EXERCISE DETAILS: The word "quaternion" turns up on some lines of this data; say how many, and give no other text.

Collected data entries
════════════════

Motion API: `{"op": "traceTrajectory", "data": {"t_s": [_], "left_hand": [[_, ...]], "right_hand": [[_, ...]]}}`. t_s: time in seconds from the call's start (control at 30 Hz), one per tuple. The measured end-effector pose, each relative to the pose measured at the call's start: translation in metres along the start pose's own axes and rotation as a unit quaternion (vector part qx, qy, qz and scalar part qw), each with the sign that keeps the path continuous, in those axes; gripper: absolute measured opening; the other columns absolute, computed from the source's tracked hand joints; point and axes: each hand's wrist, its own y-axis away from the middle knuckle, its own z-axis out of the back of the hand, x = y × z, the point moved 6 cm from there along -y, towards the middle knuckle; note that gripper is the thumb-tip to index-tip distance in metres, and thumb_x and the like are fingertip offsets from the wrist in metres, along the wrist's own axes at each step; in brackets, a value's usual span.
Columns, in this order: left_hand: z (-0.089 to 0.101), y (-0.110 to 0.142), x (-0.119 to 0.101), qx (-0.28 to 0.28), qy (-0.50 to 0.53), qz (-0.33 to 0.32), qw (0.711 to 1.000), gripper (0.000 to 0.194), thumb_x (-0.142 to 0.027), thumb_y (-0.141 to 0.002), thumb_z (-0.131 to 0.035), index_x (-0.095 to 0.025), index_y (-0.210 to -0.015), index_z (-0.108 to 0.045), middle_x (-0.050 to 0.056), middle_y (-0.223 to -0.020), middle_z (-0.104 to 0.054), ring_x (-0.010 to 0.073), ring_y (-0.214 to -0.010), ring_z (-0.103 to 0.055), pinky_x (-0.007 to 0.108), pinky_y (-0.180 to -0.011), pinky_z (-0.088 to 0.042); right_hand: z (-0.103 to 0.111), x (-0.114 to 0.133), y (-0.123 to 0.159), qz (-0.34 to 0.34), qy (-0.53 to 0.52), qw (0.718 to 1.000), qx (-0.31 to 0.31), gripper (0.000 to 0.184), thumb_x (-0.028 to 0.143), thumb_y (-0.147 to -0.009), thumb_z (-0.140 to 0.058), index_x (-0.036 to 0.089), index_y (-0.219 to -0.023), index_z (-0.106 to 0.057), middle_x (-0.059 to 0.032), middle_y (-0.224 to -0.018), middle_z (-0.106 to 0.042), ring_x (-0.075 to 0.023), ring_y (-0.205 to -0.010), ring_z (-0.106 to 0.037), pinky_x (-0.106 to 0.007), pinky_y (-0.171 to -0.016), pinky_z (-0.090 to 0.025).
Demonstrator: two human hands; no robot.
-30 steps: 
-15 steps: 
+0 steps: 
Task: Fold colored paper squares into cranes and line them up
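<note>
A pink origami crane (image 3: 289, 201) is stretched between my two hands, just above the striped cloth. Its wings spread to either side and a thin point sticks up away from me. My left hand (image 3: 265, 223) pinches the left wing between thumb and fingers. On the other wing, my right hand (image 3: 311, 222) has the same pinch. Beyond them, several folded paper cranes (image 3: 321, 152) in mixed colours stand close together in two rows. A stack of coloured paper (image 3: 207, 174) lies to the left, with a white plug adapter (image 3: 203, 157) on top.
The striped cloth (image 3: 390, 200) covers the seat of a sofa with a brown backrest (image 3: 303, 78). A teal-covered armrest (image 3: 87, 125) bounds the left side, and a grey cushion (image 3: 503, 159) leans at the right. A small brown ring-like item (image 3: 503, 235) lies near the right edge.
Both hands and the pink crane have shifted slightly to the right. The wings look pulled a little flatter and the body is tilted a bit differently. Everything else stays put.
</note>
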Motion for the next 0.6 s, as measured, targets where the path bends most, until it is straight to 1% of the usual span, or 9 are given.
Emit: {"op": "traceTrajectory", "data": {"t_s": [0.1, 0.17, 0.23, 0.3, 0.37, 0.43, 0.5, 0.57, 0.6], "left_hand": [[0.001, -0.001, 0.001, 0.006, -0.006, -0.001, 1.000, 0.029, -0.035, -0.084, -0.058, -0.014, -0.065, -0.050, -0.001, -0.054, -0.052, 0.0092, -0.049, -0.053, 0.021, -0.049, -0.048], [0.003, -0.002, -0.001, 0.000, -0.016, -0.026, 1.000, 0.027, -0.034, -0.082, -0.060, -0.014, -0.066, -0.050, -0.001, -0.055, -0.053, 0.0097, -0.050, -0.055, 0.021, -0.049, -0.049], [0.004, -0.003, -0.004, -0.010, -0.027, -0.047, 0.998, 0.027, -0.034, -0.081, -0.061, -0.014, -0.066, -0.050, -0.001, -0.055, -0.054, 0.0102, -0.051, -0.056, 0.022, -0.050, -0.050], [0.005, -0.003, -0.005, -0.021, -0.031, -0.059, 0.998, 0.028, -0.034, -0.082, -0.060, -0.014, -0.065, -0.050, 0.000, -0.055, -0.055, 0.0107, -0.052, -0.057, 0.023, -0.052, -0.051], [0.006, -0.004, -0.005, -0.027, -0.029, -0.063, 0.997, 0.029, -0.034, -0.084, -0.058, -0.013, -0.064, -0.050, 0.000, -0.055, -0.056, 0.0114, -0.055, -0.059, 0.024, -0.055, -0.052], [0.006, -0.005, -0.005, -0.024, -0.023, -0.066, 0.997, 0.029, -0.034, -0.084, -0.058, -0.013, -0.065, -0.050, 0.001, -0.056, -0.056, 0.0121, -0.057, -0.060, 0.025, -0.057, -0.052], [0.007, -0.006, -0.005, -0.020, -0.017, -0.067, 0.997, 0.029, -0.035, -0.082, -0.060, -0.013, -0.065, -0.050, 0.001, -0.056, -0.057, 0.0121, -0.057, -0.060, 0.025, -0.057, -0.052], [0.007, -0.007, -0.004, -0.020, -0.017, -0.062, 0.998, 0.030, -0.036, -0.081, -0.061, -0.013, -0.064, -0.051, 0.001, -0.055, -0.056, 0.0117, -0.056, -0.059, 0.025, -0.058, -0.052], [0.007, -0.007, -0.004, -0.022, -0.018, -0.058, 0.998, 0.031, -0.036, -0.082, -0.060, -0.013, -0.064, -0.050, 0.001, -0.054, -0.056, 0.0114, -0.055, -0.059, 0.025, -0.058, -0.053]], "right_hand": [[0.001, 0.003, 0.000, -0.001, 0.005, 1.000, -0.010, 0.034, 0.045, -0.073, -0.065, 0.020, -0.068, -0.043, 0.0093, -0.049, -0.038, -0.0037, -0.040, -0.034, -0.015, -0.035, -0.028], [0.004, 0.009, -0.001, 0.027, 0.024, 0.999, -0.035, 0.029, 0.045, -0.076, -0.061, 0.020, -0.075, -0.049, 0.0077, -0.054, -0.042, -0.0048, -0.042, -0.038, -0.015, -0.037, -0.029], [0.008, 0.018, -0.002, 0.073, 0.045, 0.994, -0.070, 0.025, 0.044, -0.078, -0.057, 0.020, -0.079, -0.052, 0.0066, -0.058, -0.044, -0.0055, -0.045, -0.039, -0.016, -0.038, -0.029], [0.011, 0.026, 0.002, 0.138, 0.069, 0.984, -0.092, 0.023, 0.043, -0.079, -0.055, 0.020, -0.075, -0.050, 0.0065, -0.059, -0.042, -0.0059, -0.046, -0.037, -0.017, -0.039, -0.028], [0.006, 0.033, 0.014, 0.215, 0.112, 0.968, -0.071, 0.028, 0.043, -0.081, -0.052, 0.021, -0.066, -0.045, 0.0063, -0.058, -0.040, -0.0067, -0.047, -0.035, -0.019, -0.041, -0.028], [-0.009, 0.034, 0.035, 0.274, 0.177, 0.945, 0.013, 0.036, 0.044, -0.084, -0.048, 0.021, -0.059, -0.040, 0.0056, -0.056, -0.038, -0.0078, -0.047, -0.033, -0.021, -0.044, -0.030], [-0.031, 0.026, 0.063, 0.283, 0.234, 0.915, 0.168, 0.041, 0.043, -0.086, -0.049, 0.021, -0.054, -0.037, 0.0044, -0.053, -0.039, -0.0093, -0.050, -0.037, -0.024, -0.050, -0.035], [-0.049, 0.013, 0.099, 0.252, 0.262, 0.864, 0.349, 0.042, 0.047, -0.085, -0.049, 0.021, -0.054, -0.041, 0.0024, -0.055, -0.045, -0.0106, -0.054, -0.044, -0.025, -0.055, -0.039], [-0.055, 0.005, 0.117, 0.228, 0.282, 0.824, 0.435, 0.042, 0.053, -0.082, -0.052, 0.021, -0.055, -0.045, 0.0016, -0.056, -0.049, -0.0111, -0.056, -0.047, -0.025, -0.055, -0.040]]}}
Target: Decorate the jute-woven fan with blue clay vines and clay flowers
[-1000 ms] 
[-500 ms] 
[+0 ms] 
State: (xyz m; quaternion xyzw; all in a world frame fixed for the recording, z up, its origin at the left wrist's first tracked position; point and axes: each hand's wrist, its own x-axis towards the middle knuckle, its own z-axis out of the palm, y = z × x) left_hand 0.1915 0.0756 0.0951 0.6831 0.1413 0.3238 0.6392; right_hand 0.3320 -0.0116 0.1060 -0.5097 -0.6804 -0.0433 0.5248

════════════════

COMPLETED TASK: 2